El primer lugar de la educación es el propio hogar

Carmen Ramírez (Málaga)
Redacción
jueves, 2 de abril de 2009, 11:26 h (CET)
La situación se agrava cada día más en nuestro país. Pero a algunos padres no hay quién consiga hacerles ver que en la educación de sus hijos, son ellos los primeros que tienen la obligación de inculcarle, valores como el respeto a los demás, la no violencia, el rechazo al sexismo, a la xenofobia, etc. Todo esto se aprende en casa. No podemos pensar en llevar a nuestros hijos al colegio, para que nos lo eduquen y quedarnos tranquilos.
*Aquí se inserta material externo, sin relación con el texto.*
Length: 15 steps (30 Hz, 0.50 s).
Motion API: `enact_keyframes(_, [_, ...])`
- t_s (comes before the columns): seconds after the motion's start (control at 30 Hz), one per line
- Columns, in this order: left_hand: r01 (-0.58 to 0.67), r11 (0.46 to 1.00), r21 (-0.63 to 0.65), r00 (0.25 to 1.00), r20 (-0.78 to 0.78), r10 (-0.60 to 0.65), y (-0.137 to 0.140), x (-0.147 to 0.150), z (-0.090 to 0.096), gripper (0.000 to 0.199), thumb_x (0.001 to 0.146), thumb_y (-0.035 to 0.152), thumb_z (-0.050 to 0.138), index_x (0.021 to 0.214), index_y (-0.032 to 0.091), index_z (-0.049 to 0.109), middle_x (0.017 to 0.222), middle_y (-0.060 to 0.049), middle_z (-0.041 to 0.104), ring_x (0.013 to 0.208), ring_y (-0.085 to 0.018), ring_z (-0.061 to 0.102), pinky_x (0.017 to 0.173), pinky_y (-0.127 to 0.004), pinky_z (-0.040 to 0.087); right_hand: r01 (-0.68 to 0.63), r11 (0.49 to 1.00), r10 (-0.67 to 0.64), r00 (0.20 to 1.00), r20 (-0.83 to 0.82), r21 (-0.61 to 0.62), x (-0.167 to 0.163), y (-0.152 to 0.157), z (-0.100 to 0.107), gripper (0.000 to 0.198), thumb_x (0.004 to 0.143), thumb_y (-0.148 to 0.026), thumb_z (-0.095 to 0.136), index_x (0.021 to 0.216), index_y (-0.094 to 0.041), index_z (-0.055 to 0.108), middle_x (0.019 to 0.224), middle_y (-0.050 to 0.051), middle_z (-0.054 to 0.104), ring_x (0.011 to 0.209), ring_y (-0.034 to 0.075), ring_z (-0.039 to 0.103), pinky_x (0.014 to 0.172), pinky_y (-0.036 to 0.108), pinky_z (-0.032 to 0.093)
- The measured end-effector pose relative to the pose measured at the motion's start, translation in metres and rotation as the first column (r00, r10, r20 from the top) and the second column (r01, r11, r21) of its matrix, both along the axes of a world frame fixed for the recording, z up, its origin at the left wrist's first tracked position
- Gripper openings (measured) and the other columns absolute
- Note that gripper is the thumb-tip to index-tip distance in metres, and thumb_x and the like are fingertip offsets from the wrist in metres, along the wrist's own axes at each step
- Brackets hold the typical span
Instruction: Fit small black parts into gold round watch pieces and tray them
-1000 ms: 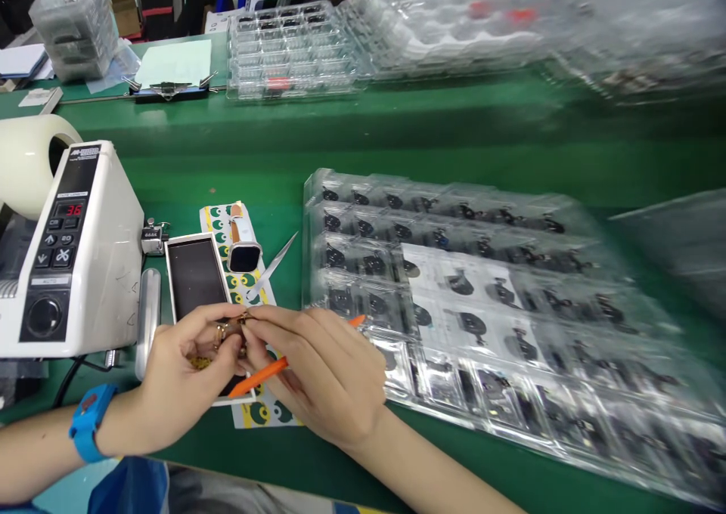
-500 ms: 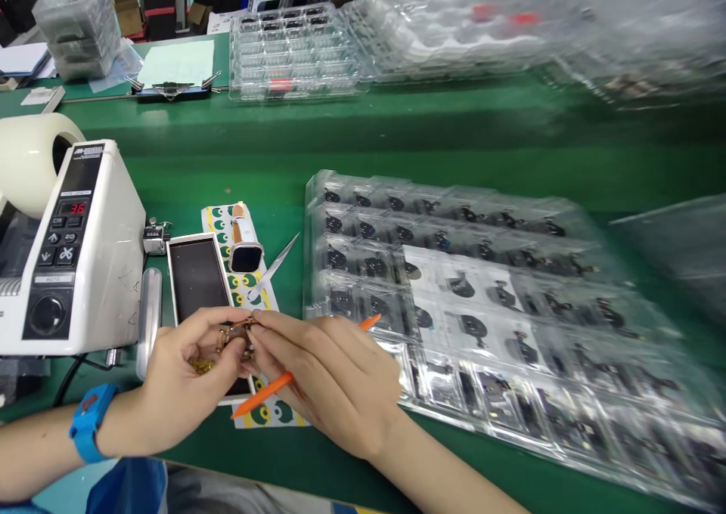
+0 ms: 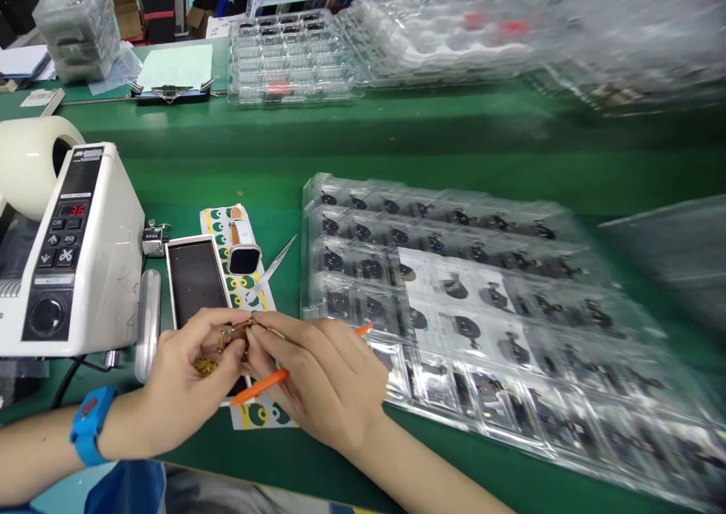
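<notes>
Lower left of frame: left hand (image 3: 187, 382) cups small gold metal parts (image 3: 203, 365), fingers curled.
Right hand (image 3: 318, 378): pinches one gold part (image 3: 245, 326), grips slim orange plastic stick (image 3: 266, 382).
Stick axis: points lower left.

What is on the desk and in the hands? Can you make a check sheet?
Surface: green mat, mostly covered.
Job's things: small gold parts in the left hand; one gold part pinched between both hands; orange stick in the right hand.
Clutter: clear tray of black parts, sticker sheet, watch, tweezers, dark panel, counter.
Fingers: both hands' closed on their parts.
Cables: black cable under the tape machine.
Surroundings: more trays, clipboard, blurred at right.
</notes>
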<state>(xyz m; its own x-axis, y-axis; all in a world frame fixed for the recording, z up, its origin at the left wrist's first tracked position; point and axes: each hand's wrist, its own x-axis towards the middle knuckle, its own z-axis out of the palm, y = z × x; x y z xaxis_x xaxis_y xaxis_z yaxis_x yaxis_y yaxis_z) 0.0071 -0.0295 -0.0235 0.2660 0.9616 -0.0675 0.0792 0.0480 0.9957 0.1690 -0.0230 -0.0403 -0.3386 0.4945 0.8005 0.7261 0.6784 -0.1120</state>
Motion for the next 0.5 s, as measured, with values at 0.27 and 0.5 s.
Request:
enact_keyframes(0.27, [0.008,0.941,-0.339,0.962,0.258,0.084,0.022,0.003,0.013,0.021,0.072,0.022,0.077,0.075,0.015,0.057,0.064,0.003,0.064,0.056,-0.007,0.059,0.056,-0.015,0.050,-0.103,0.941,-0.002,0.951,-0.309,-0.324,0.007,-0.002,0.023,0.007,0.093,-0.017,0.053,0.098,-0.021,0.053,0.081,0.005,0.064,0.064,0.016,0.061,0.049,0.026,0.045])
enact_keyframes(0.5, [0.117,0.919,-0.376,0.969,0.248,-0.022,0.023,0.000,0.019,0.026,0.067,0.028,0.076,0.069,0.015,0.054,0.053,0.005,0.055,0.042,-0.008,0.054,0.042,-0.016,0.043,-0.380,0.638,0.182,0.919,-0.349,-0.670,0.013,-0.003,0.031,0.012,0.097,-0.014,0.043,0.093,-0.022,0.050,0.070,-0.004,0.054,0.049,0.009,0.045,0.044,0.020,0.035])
Los padres deben educar en y para el diálogo, han de dedicar tiempo a sus hijos, darles pruebas de su amor, escucharlos con atención, respetarlos, comprenderlos…pero sin hacer dejación de su legitima autoridad, con palabras de aliento y alabanza sincera, pero también de advertencia clara y de reproche justo y cariñoso.

De los padres depende que, desde la más tierna infancia, el ser humano vaya adquiriendo los conocimientos que le ayuden a ser mejor hijo, hermano, ciudadano y hombre. Las primeras nociones aprendidas en la familia son las del bien y del mal. Regar a lo largo de nuestra vida en esas primeras semillas hará que, poco a poco, se vayan convirtiendo en frondosos árboles capaces de resistir los más duros vendavales.
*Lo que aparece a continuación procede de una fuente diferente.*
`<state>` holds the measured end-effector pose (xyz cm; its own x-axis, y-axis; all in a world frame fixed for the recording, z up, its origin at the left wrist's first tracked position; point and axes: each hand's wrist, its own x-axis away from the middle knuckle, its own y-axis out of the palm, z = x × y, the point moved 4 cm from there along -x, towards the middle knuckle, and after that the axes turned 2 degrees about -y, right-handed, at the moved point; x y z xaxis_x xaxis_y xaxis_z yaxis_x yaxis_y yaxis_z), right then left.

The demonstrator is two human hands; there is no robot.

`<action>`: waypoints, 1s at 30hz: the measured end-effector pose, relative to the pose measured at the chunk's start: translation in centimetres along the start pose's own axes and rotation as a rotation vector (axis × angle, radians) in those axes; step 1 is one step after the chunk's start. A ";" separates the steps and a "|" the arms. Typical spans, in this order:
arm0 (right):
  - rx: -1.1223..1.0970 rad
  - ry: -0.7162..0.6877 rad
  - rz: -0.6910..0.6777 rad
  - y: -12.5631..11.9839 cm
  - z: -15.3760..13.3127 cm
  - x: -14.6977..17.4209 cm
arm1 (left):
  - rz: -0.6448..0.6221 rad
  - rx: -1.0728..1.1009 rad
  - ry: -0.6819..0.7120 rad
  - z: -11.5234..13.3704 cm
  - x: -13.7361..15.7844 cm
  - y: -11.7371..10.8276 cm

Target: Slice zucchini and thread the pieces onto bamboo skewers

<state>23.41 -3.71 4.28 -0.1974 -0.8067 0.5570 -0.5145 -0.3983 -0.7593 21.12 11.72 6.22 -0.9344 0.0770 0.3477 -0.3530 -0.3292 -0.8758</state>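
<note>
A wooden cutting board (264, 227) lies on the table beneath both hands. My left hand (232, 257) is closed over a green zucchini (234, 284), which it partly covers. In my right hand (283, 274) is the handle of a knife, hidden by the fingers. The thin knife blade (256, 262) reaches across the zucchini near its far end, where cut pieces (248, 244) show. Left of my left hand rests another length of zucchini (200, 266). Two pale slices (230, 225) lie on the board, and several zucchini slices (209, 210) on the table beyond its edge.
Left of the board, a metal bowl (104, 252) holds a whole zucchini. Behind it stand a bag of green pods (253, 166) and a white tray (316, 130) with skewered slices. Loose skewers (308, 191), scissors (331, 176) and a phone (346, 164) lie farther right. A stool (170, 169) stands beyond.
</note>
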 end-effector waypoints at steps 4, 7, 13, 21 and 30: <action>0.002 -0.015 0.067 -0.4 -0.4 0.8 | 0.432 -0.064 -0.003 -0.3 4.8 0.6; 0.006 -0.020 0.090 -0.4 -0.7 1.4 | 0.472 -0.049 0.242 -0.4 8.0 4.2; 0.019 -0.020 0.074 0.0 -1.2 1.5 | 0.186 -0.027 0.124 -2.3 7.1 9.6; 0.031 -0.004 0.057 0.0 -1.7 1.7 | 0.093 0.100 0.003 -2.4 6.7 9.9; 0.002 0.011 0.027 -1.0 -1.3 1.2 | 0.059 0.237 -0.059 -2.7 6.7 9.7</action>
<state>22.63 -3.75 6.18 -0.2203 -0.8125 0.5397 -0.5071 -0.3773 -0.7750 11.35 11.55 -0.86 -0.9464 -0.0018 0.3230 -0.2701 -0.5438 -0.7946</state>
La educación no es únicamente el conjunto de conocimientos culturales que nos ayudan a desenvolvernos mejor académica y profesionalmente en nuestra vida; también es el bagaje de principios y valores que nos hacen más seres humanos. La educación tampoco se limita a un momento concreto de nuestra existencia pues toda la vida constituye una constante oportunidad de crecimiento y consolidación de esa educación aprendida.

Educar a nuestros jóvenes y niños es enseñarles a vivir responsablemente la libertad. Por esta razón, la educación no es algo secundario o indiferente. Es lo más importante que tenemos en nuestras manos para construir un mundo nuevo. No es una cuestión menor, pues de la educación depende el futuro (e incluso el presente) de nuestros hijos.